What to work on: When you copy the records, keep every word exact and leave the pictures out.

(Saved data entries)
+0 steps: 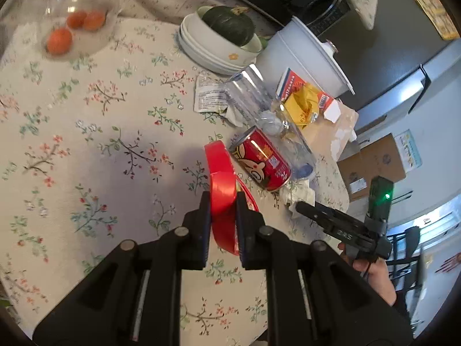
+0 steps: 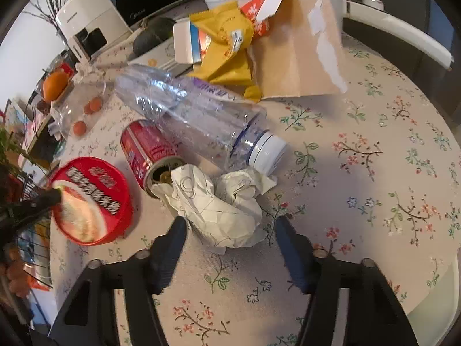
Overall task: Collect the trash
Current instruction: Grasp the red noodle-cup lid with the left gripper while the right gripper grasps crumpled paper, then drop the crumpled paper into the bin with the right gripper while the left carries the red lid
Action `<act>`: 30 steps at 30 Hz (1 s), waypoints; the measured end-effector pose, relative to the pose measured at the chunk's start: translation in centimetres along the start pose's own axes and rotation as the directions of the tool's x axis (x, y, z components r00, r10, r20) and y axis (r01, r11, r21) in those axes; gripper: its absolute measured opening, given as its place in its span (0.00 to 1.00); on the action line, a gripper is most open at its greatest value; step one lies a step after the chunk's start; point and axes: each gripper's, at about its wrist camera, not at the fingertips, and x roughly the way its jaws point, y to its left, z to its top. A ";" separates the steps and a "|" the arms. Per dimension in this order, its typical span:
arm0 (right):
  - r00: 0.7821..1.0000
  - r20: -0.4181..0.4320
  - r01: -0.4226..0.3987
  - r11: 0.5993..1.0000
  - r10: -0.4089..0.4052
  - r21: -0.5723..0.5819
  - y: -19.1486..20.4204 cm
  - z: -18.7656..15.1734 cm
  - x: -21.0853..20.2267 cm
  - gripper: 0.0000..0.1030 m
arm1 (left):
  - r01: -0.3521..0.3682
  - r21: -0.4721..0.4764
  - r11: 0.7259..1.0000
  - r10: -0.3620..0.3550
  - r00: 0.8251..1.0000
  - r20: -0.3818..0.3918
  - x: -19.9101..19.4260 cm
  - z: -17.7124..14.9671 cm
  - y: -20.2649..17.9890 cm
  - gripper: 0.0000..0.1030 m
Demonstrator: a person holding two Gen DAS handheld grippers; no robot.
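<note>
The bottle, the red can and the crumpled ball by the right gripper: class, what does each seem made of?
Bottle: clear thin plastic, see-through, with glossy highlights.
Red can: probably printed metal, with a silvery rim at its open end.
Crumpled ball: white matte paper, sharply creased, with faint pen lines.
</note>
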 end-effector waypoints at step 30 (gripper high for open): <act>0.992 0.036 0.111 0.981 -0.118 0.156 -11.5 -9.3 -15.1 0.29 | 0.035 0.367 0.930 -0.060 0.997 0.056 -1.6 -8.3 -15.2 0.17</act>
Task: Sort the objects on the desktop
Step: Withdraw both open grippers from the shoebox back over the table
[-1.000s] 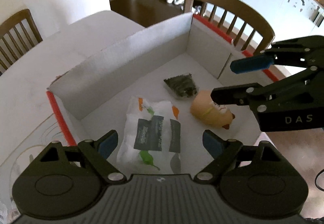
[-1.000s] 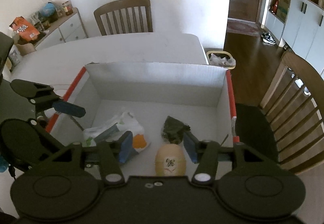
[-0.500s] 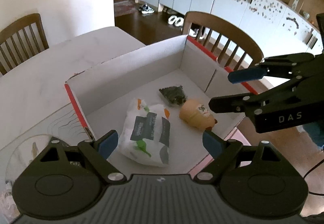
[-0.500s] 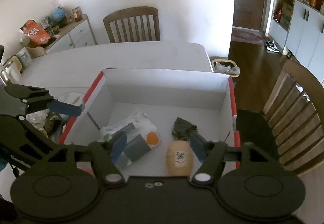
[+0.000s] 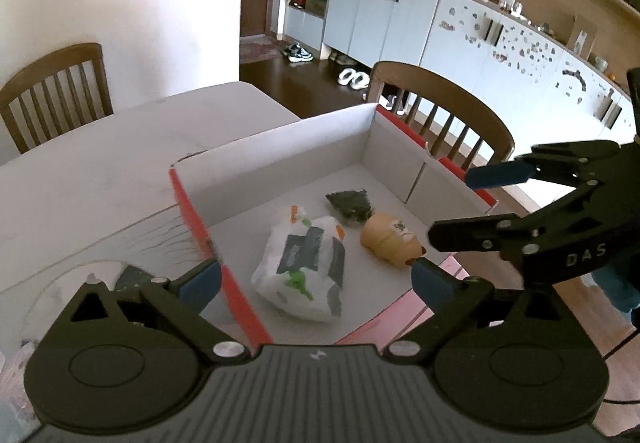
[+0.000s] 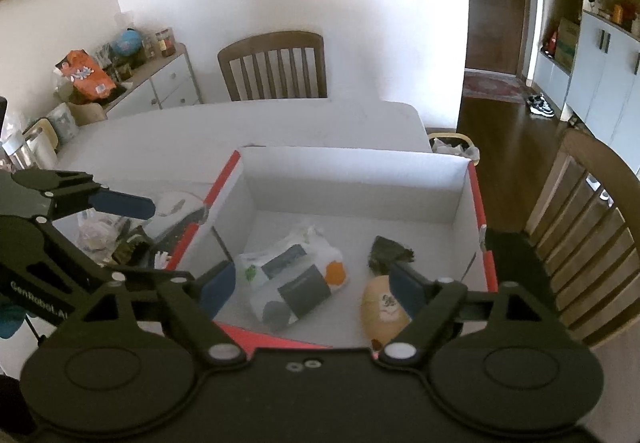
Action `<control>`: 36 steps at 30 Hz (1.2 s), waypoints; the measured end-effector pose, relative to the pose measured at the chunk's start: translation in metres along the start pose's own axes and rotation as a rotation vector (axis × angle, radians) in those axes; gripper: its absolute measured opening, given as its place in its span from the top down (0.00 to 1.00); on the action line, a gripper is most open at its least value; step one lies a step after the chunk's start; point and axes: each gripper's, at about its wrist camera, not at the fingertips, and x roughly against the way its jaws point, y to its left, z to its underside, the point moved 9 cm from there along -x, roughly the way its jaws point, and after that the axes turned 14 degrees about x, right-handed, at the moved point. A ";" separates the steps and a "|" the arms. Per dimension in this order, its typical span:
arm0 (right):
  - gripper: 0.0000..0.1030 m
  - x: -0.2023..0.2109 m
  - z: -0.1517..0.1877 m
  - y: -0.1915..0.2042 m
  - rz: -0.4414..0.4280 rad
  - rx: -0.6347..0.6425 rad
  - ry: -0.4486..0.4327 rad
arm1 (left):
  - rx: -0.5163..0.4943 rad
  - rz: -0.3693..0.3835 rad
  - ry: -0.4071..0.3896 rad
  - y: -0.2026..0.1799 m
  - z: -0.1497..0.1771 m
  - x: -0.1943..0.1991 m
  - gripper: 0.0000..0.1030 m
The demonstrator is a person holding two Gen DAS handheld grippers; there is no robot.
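Note:
A white cardboard box with red edges (image 5: 280, 147) (image 6: 352, 171) stands on the white table. Inside lie a white printed packet (image 5: 304, 267) (image 6: 290, 279), a small dark green packet (image 5: 350, 205) (image 6: 390, 249) and a tan bottle-shaped toy (image 5: 390, 239) (image 6: 382, 309). My left gripper (image 5: 316, 279) is open and empty, held above the box's near edge. My right gripper (image 6: 312, 289) is open and empty, also above the box. Each gripper shows in the other's view: the right one (image 5: 472, 203) and the left one (image 6: 120, 211).
A clear round dish with crumpled wrappers (image 6: 112, 231) (image 5: 96, 283) sits on the table left of the box. Wooden chairs (image 5: 436, 115) (image 6: 274, 63) stand around the table (image 5: 100, 163). A sideboard with clutter (image 6: 132, 75) is at the far left.
Both grippers have pulled up and back from inside the box, staying open and empty. The three objects in the box have not moved.

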 end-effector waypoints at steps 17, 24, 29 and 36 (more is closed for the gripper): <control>0.10 0.012 -0.008 0.101 0.013 -0.008 -0.052 | 0.053 0.020 -0.064 0.081 0.023 0.069 0.00; 0.10 0.003 -0.014 0.136 0.006 -0.019 -0.052 | 0.064 -0.011 -0.094 0.124 0.030 0.093 0.00; 0.10 -0.005 -0.017 0.159 0.008 -0.018 -0.049 | 0.079 -0.023 -0.098 0.152 0.035 0.103 0.00; 0.10 -0.020 -0.020 0.186 0.006 -0.011 -0.039 | 0.074 -0.042 -0.111 0.185 0.041 0.110 0.00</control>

Solution to this problem:
+0 steps: 
+0 steps: 
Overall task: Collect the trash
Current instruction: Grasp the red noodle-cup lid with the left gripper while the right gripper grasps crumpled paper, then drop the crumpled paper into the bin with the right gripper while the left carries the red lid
Action `<act>`: 30 steps at 30 Hz (1 s), waypoints; the measured end-effector pose, relative to the pose measured at the chunk's start: translation in centimetres along the start pose's own axes and rotation as the directions of the tool's x axis (x, y, z components r00, r10, r20) and y axis (r01, r11, r21) in those axes; gripper: its absolute measured opening, given as its place in its span (0.00 to 1.00); on the action line, a gripper is most open at its greatest value; step one lies a step after the chunk's start; point and axes: each gripper's, at about its wrist camera, not at the fingertips, and x roughly the way its jaws point, y to its left, z to its top. A ";" separates the steps and a "|" the arms. Per dimension in this order, its typical span:
arm0 (right):
  - r00: 0.7821..1.0000
  - r20: -0.4181..0.4320
  - r01: -0.4226..0.3987
  - r11: 0.5993..1.0000
  - r10: -0.4089..0.4052
  - r21: -0.5723..0.5819
  - y: -19.1486..20.4204 cm
  - z: -18.7656..15.1734 cm
  - x: -21.0853..20.2267 cm
  - gripper: 0.0000..0.1030 m
arm1 (left):
  - r01: -0.3521..0.3682
  - r21: -0.4721..0.4764
  - r11: 0.7259..1.0000
  - r10: -0.3620..0.3550
  - r00: 0.8251..1.0000
  - r20: -0.3818..0.3918
  - x: -19.9101..19.4260 cm
  - z: -17.7124..14.9671 cm
  - y: -20.2649..17.9890 cm
  - gripper: 0.0000..0.1030 m
Demonstrator: a person holding two Gen DAS handheld grippers; no robot.
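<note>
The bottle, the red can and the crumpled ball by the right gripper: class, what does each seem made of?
Bottle: clear thin plastic, see-through, with glossy highlights.
Red can: probably printed metal, with a silvery rim at its open end.
Crumpled ball: white matte paper, sharply creased, with faint pen lines.
</note>
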 end-effector waypoints at step 30 (gripper high for open): <act>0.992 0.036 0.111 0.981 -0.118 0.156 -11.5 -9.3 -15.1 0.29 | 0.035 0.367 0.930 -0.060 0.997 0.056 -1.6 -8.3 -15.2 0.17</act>
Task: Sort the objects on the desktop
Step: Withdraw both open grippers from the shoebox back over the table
[-1.000s] 
[-1.000s] 
[-0.500s] 
[-0.500s] 
[+0.000s] 
[+0.000s] 
Action `<control>`: 36 steps at 30 Hz (1.2 s), waypoints; the measured end-effector pose, relative to the pose measured at the chunk's start: translation in metres along the start pose's own axes and rotation as a rotation vector (axis × angle, radians) in those axes; gripper: its absolute measured opening, given as its place in its span from the top down (0.00 to 1.00); on the action line, a gripper is most open at its least value; step one lies a step after the chunk's start; point and axes: each gripper's, at about its wrist camera, not at the fingertips, and x roughly against the way its jaws point, y to its left, z to its underside, the point moved 9 cm from there along -x, roughly the way its jaws point, and after that the axes turned 14 degrees about x, right-handed, at the moved point. A ";" separates the steps and a "|" the arms. Per dimension in this order, its typical span:
arm0 (right):
  - gripper: 0.0000..0.1030 m
  - x: -0.2023..0.2109 m
  - z: -0.1517..0.1877 m
  - y: -0.1915..0.2042 m
  - rz: -0.4414..0.4280 rad
  - rx: -0.6347..0.6425 rad
  - ry: -0.4486..0.4327 rad
arm1 (left):
  - rx: -0.5163..0.4943 rad
  - rz: -0.3693..0.3835 rad
  - ry: -0.4071..0.3896 rad
  - y: -0.2026..0.1799 m
  - z: -0.1497..0.1771 m
  - x: -0.1943..0.1991 m
  - gripper: 0.0000..0.1030 m
The demonstrator is a person holding two Gen DAS handheld grippers; there is no robot.
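Note:
A white cardboard box with red edges (image 5: 280, 147) (image 6: 352, 171) stands on the white table. Inside lie a white printed packet (image 5: 304, 267) (image 6: 290, 279), a small dark green packet (image 5: 350, 205) (image 6: 390, 249) and a tan bottle-shaped toy (image 5: 390, 239) (image 6: 382, 309). My left gripper (image 5: 316, 279) is open and empty, held above the box's near edge. My right gripper (image 6: 312, 289) is open and empty, also above the box. Each gripper shows in the other's view: the right one (image 5: 472, 203) and the left one (image 6: 120, 211).
A clear round dish with crumpled wrappers (image 6: 112, 231) (image 5: 96, 283) sits on the table left of the box. Wooden chairs (image 5: 436, 115) (image 6: 274, 63) stand around the table (image 5: 100, 163). A sideboard with clutter (image 6: 132, 75) is at the far left.
Both grippers have pulled up and back from inside the box, staying open and empty. The three objects in the box have not moved.
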
 end-effector waypoints at steps 17, 24, 29 and 36 (more is closed for the gripper): <control>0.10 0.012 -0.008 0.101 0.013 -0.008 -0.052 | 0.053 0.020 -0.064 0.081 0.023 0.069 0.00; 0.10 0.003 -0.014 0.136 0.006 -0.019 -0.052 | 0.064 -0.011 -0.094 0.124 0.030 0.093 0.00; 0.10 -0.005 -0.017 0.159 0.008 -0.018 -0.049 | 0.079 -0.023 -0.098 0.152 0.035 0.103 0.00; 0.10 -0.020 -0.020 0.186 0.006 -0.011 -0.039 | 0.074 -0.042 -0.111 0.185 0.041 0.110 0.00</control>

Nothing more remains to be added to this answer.